◆ **Task**
Restate word for word the lines of the data below, from the first through the one that has "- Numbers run".

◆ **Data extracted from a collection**
---

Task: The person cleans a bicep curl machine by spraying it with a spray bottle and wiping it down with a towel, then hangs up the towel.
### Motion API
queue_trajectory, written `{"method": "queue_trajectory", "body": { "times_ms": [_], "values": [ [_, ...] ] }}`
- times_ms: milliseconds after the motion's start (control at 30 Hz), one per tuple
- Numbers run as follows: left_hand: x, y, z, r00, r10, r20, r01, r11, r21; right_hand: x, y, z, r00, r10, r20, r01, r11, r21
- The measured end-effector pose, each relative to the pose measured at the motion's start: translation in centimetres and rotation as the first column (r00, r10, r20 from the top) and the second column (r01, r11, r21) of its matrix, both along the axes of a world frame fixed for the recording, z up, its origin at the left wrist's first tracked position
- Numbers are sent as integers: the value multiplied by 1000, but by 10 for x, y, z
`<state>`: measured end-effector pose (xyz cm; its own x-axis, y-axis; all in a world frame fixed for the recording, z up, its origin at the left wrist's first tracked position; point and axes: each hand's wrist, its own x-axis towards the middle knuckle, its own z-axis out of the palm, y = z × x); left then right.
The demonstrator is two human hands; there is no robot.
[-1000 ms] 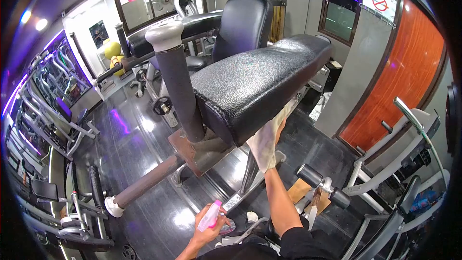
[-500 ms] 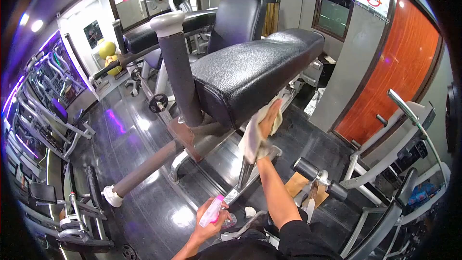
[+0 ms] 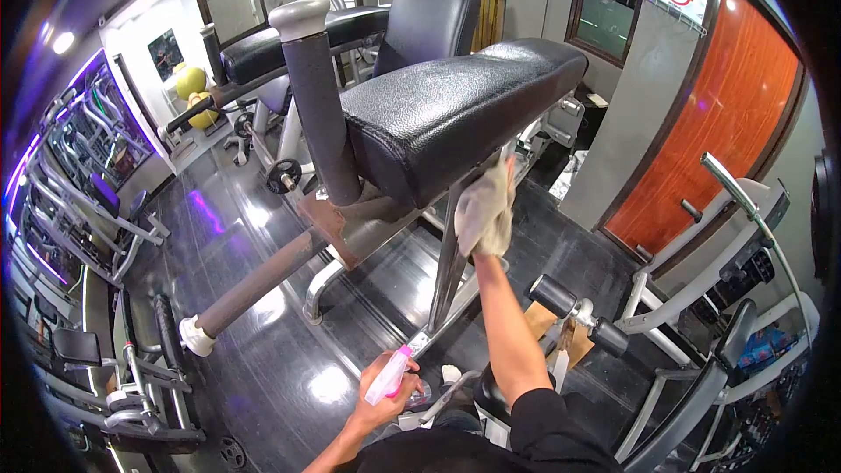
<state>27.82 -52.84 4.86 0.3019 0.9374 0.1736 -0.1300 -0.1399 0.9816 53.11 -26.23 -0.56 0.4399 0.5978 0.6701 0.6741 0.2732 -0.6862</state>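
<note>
The right hand [image 3: 487,229] holds a pale cloth [image 3: 480,203] that drapes over its fingers, pressed to the underside edge of the black padded bench [image 3: 447,109]. The left hand [image 3: 378,401] hangs low, fingers closed round a pink-topped spray bottle [image 3: 388,376]. The wiping looks partway through. Whether the pad top above the fingers is done, I cannot tell.

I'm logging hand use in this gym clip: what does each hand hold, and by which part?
Left hand grips a spray bottle around its body; right hand holds a pale cloth, draped over the hand, against the bench pad.
</note>
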Motion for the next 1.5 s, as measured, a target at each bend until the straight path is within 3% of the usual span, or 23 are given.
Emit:
{"method": "queue_trajectory", "body": {
  "times_ms": [267, 300, 333, 367, 400, 533, 567, 633, 667, 700, 733, 767, 800, 867, 967, 1133, 1200, 1267, 1300, 1333, 1367, 1467, 1500],
  "values": [
    [2, 2, -9, 999, 7, -44, -7, 1000, -4, -29, -33, 2, 998, 38, -58, -31, 993, 111],
    [3, 2, -10, 999, -3, -40, 2, 999, -36, -36, -50, -21, 895, 215, -390, -179, 976, 127],
    [4, 2, -11, 999, -10, -40, 8, 999, -35, -34, -53, -80, 937, 172, -305, -162, 985, 59],
    [5, 1, -13, 999, -1, -32, 0, 1000, -25, -41, -52, -140, 638, 294, -712, -273, 951, 148],
    [6, 0, -15, 1000, 10, -26, -11, 1000, -20, -48, -57, -163, 638, 292, -713, -271, 951, 147],
    [5, -2, -17, 996, 25, -89, -25, 1000, -7, -68, -69, -205, 315, -301, -900, -280, 877, -391],
    [4, -3, -17, 997, 37, -67, -39, 999, -33, -74, -63, -157, -53, -215, -975, -259, 946, -194],
    [0, -5, -17, 997, 59, -48, -62, 996, -57, -59, -49, -87, 106, -102, -989, -308, 942, -131],
    [-2, -5, -17, 997, 61, -50, -63, 997, -52, -56, -25, -80, 104, 134, -985, -147, 982, 118],
    [-3, -5, -17, 997, 61, -50, -63, 997, -47, -24, -12, -52, -112, -88, -990, -432, 901, -32],
    [-3, -4, -17, 997, 66, -48, -68, 997, -47, -26, -17, -28, 184, 263, -947, -400, 900, 172],
    [-3, -4, -16, 997, 76, -20, -77, 995, -67, -39, -20, 8, 906, 167, -389, -85, 972, 220],
    [-3, -4, -16, 996, 84, 6, -83, 993, -85, -34, -10, 32, 677, 400, -618, -213, 910, 356],
    [-4, -1, -16, 997, 69, -20, -69, 997, -36, -43, -30, 114, 833, 306, -461, -153, 928, 340],
    [-5, 2, -14, 997, 66, -40, -66, 998, -17, -36, 13, 79, 843, 314, -437, -85, 879, 468],
    [-5, 5, -17, 997, 79, -17, -80, 994, -78, -44, -15, 15, 878, 257, -404, -90, 917, 388],
    [-3, 5, -15, 996, 92, 21, -90, 992, -86, -33, -17, -15, 358, 452, -817, -225, 891, 394],
    [-4, 6, -18, 997, 79, 6, -79, 993, -93, -12, -18, -14, 40, 592, -805, -388, 752, 533],
    [-3, 8, -20, 998, 68, -10, -69, 992, -101, 3, -19, -3, 133, 647, -751, -503, 697, 511],
    [-1, 7, -23, 998, 69, -9, -69, 992, -107, 26, -10, 8, 101, 635, -766, -655, 622, 429],
    [0, 7, -26, 998, 60, -16, -61, 992, -107, 42, 8, -1, 239, 688, -686, -641, 642, 421],
    [1, 11, -26, 998, 68, -10, -68, 993, -94, 59, 32, 79, 111, 672, -733, -623, 621, 475],
    [2, 10, -25, 997, 82, 8, -81, 992, -94, 78, 49, 83, 126, 479, -868, -497, 788, 363]
  ]
}}
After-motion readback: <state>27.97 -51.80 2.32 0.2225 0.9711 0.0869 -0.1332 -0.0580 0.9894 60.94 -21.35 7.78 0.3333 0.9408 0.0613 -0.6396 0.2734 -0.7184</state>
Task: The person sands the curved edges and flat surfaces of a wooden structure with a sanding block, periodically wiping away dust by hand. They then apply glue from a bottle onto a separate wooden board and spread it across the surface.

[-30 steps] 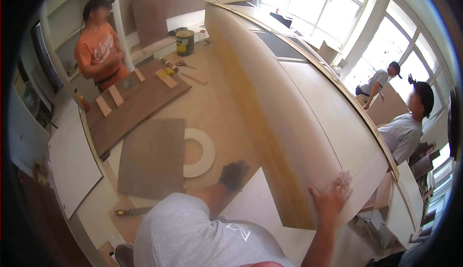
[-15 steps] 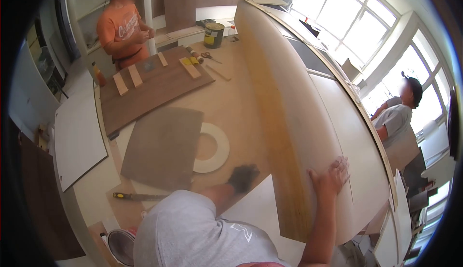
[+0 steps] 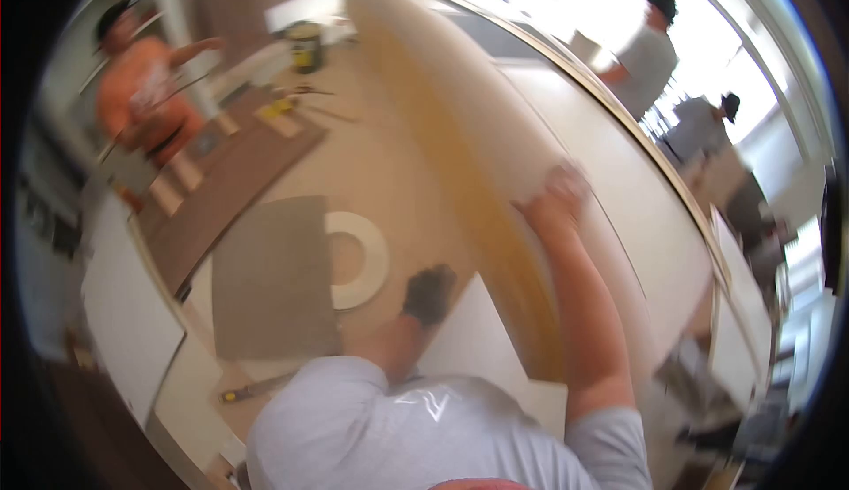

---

◆ **Answer to the problem**
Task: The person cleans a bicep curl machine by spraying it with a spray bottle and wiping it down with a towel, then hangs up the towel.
### Motion API
queue_trajectory, written `{"method": "queue_trajectory", "body": { "times_ms": [_], "values": [ [_, ...] ] }}`
- times_ms: milliseconds after the motion's start (control at 30 Hz), one per tuple
- Numbers run as follows: left_hand: x, y, z, r00, r10, r20, r01, r11, r21; right_hand: x, y, z, r00, r10, r20, r01, r11, r21

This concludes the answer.